Le Centre National de Transfusion Sanguine (CNTS) a publié un communiqué officiel le 3 avril 2026, après l’arrestation d’un médecin de l’institution soupçonné de transmission volontaire du VIH, affirmant que la fiabilité du système transfusionnel national n’est pas compromise.
Le Dr M. Guèye, interpellé à l’Aéroport international Blaise Diagne alors qu’il tentait de mettre fin à ses jours au moment de son arrestation, a repris connaissance après une hospitalisation en réanimation, selon Senenews. Il a ensuite été conduit dans les locaux de la Brigade de recherches de Keur Massar pour la suite de la procédure judiciaire.
Un dispositif de contrôle indépendant des individus
Face aux inquiétudes suscitées par l’affaire, le CNTS a tenu à préciser que chaque poche de sang collectée est soumise à des tests systématiques couvrant le VIH, les hépatites B et C ainsi que la syphilis. Le système informatique de gestion des stocks rejette automatiquement toute unité réactive à un agent infectieux, sans possibilité de contournement manuel : aucune poche ne peut être étiquetée conforme ni distribuée sans validation électronique du contrôle qualité. L’institution dispose par ailleurs d’un système de traçabilité couvrant l’ensemble du circuit, du donneur jusqu’au receveur.
Le CNTS a insisté sur le fait que ces protocoles « reposent sur des standards rigoureux, indépendants des individus », écartant tout lien entre la mise en cause personnelle du médecin et la sécurité collective des produits sanguins.
Une enquête d’ampleur nationale
L’arrestation du Dr Guèye s’inscrit dans une procédure ouverte depuis les premières interpellations des 4, 5 et 6 février 2026. À ce jour, une cinquantaine de personnes ont été appréhendées dans plusieurs villes du pays, dont Dakar, Thiès, Saint-Louis, Saly et Nioro. Parmi elles figurent l’animateur de télévision Pape Cheikh Diallo et l’artiste Djiby Dramé.

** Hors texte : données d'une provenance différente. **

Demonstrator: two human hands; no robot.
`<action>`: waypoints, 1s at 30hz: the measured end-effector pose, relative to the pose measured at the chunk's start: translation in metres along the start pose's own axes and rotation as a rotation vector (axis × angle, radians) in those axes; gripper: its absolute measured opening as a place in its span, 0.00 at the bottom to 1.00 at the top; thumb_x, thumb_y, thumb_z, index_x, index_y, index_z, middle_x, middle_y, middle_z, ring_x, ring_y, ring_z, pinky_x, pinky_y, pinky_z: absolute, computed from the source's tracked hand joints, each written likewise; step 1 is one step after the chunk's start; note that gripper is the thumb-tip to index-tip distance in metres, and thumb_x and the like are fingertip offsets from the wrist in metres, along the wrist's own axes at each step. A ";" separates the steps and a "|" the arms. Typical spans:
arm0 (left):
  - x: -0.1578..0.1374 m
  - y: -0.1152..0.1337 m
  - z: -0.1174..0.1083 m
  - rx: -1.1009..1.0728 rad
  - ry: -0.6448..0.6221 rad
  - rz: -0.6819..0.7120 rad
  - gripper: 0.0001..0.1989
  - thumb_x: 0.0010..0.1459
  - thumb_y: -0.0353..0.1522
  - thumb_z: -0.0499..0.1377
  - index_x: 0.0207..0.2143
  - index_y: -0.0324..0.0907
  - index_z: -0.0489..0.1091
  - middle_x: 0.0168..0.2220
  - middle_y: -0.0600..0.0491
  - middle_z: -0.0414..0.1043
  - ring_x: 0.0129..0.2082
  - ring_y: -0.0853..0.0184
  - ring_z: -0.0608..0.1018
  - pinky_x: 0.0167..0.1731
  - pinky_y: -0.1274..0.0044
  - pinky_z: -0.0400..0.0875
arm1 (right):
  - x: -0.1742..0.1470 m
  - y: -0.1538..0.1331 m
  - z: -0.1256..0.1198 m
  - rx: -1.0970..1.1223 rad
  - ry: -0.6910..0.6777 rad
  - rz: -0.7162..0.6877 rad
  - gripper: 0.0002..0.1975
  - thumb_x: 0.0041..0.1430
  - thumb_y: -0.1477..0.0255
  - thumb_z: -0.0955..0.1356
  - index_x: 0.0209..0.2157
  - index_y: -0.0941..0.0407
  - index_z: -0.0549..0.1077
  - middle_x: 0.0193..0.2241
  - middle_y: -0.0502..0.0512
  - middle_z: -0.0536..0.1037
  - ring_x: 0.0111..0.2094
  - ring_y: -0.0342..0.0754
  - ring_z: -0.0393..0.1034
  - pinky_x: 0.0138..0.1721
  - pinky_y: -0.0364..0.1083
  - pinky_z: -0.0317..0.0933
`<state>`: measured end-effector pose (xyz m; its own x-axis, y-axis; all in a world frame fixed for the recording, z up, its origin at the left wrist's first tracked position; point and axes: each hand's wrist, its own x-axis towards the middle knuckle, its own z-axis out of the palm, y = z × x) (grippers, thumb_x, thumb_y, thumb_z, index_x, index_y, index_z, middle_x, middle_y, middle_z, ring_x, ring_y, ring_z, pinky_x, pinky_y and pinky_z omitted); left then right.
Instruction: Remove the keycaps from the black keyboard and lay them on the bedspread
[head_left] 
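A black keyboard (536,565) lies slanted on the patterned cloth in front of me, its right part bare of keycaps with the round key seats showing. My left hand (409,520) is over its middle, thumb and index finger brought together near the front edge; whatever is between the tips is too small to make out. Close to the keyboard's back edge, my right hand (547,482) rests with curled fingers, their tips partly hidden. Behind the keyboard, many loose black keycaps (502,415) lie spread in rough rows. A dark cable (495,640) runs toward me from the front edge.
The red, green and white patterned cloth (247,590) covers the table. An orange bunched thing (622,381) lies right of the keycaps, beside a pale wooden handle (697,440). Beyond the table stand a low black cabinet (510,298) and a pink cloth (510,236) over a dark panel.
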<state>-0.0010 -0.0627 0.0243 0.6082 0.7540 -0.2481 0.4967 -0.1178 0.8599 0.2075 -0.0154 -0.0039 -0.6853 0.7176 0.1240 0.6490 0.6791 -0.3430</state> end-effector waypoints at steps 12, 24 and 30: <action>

Le Premier ministre Ousmane Sonko avait, dans ce cadre, alerté sur les risques liés à la divulgation publique du statut sérologique des personnes mises en cause.
Le CNTS a appelé les populations à ne pas laisser la circulation d’informations non vérifiées fragiliser la confiance dans le don de sang, qu’il qualifie d’acte essentiel au fonctionnement du système de santé. La suite de la procédure judiciaire visant le Dr Guèye est désormais entre les mains de la Brigade de recherches de Keur Massar.